Повести и Новеллы - страница 18
Единственной особой женского пола в обоих домах долгое время была Мица, Мицика, шестнадцатилетняя собака Штефана, с великолепными зубами и шерстью, помесь ротвейлера и эскимосской самоедской лайки, белоснежный цвет которой бесследно утонул в чёрном. Но ничего от ротвейлера не было у Мицики в характере, она была слишком добра.
Мицика жила на два дома, как, впрочем, и кот: если первое блюдо они съедали у Иво, то за вторым приходили к Штефану, и наоборот.
После перенесённой тяжёлой операции эта мудрая собака смотрела на мир как из вечности. Она нисколько не злилась на Лару за то, что теперь не спит на втором диване в комнате Штефана, что её не возят на заднем сиденье автомобиля, как прежде, что она уступила все свои блага чужой женщине и ребёнку.
Мица умела радоваться за хозяина, с которым раньше делила не только его еду, но и его одиночество.
Даже на ветеринара, который ежегодно делал ей прививки, она не обижалась, а всякий раз доверчиво подходила поздороваться, и в это время он втыкал ей в шею шприц с очередной прививкой.
Лена и Марко
– Здравствуй, Лара, ты меня помнишь?
– Конечно, ты Лена. – Хотя Лара и не сразу узнала Лену, а только когда вгляделась в её измученное лицо и похудевшую фигурку.
– Ты изменилась! – невольно вырвалось у неё.
– Да, было от чего. Убежала из Ливии, вырвалась через наше посольство в этой самой Джамахерии. Да какие посольства, если бы сын хозяина притона не помог!
И она рассказала, как Манукян с Иосей Шифнером переправили её туда, пообещав большие деньги, как только завершится договор о работе манекенщицей, на самом деле они продали её в сексуальные рабыни.
Как в подвале день и ночь она обслуживала самых грязных феллахов, от которых воняло потом хуже солярки.

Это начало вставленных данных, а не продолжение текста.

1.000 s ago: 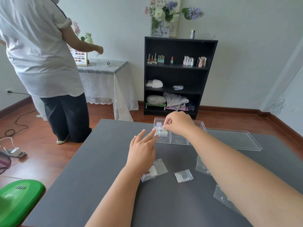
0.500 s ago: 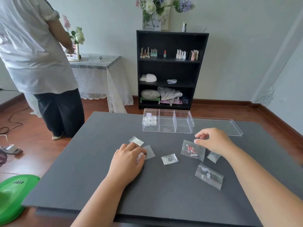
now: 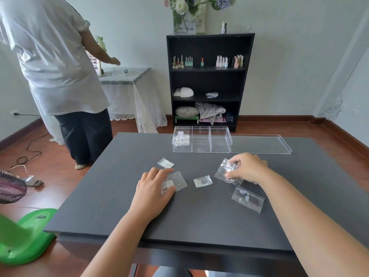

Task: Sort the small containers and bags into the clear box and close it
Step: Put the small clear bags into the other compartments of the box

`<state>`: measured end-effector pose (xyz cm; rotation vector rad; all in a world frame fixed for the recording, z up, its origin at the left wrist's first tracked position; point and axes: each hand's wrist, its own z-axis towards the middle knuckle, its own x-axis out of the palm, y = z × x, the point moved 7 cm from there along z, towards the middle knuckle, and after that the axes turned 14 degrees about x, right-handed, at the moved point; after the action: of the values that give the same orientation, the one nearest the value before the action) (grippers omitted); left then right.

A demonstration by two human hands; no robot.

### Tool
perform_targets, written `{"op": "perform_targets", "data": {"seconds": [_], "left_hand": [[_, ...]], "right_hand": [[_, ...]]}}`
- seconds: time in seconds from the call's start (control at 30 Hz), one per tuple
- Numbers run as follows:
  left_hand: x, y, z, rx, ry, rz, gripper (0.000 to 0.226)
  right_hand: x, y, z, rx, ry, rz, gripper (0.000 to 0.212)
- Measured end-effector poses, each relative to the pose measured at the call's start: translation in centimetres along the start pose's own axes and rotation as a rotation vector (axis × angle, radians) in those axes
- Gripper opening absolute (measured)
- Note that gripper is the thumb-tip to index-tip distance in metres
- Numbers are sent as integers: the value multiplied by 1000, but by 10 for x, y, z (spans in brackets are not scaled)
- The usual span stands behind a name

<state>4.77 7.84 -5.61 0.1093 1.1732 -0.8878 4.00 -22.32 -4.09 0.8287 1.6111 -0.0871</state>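
The clear box (image 3: 220,145) stands open at the far side of the dark table (image 3: 199,220), with three compartments. Several small round containers (image 3: 181,139) fill its left compartment. The box's lid (image 3: 259,145) lies flat to its right. My right hand (image 3: 247,167) pinches a small clear bag (image 3: 226,170) with white and red bits, lifted off the table. My left hand (image 3: 154,189) presses its fingers on a clear bag (image 3: 176,181) lying flat. Three more bags lie loose: one (image 3: 165,162) ahead of the left hand, one (image 3: 202,181) between the hands, one (image 3: 247,198) under my right wrist.
A person in a white shirt (image 3: 60,66) stands at the left by a lace-covered side table (image 3: 127,76). A black shelf unit (image 3: 208,80) stands against the back wall. A green object (image 3: 26,236) sits on the floor at lower left, and cables run over the wooden floor.
Both hands came back from the box to the bags. My right hand closed on a bag and lifted it; my left hand settled on another bag. The containers stay in the left compartment.
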Motion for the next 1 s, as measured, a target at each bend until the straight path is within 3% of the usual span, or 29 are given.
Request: {"op": "perform_targets", "data": {"seconds": [0.07, 0.17, 0.3, 0.43, 0.6, 0.73, 1.0], "left_hand": [[-5, -1, 1, 14, -59, -120, 43], [-11, -3, 4, 12, -148, -222, 43], [-13, 1, 8, -65, -277, -320, 34], [-9, 7, 11, -209, -324, -451, 34], [-10, 10, 10, -260, -355, -486, 21], [-7, 13, 10, -234, -346, -486, 13], [-3, 22, 11, -232, -359, -621, 32]], "right_hand": [[-3, 2, 0, -54, -2, 65, 29], [-11, 8, -3, -143, -3, 184, 50], [-25, 18, 2, -108, -1, 305, 28], [-44, 45, 12, -115, -34, 434, 36], [-61, 85, 26, -162, -90, 531, 3], [-59, 101, 48, -141, -141, 584, 50], [-29, 119, 64, -118, -220, 442, 51]]}}
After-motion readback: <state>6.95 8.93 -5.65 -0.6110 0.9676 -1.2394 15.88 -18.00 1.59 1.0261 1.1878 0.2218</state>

Когда она воспротивилась, не имея больше сил выдерживать такую жизнь, её приковали к железной кровати.
Лена задыхалась, подставляя своё тело так, чтобы всё скорее закончилось, и мечтала умереть. Она впадала в транс, и снова в тайге двигался грузовик её отца, и она ждала его у окна, маленькая, с двумя хвостиками, уже без бантиков, когда они остались вдвоём после смерти мамы, и безработный отец в новой жизни ещё не спился.
– И что ты намерена делать? – спросила Лара, выслушав леденящий душу рассказ.
– Не знаю. В Россию нельзя, Иося с Манукяном найдут – убьют. Я и здесь их боюсь, у них повсюду агенты, такие же подонки, конченая мразь. Сейчас новую партию девочек отлавливают по Украине и России и переправляют в разные страны. Наши теперь по всему миру. А где найдёшь защиту?
– Давай к нам в Цветлин, пока тебя не хватилась полиция, – решительно сказала Лара. – Тот гуманоид смотрит на нас.
«Гуманоидом» был охранник высокого роста, наголо бритый, в чёрной форме. Он внимательно смотрел, пока они стояли в узкой улочке, напротив особняка российского посольства.
– Сейчас подъедет мой муж, и мы поедем к нам. Отдохнёшь, придёшь в себя, а там решишь.
Лена при слове «муж» удивлённо подняла брови.
– Да, да, муж! По дороге расскажу всё. Только уедем поскорее из Загреба. У меня ведь тоже ничего не получается с документами вовремя, хотя я теперь хорватская жена. Разные законы: у них на каждый случай выдают свидетельство о рождении, а у российского гражданина – один раз и навсегда, когда он родился, остальное его копии. И это только одна деталь. Замучились мы со всем этим!
Они спустились вниз по улочке к автомобилю Штефана. Тот вышел, чтобы познакомиться с Леной, вскоре они уже мчались по шоссе, ведущему на север Хорватии.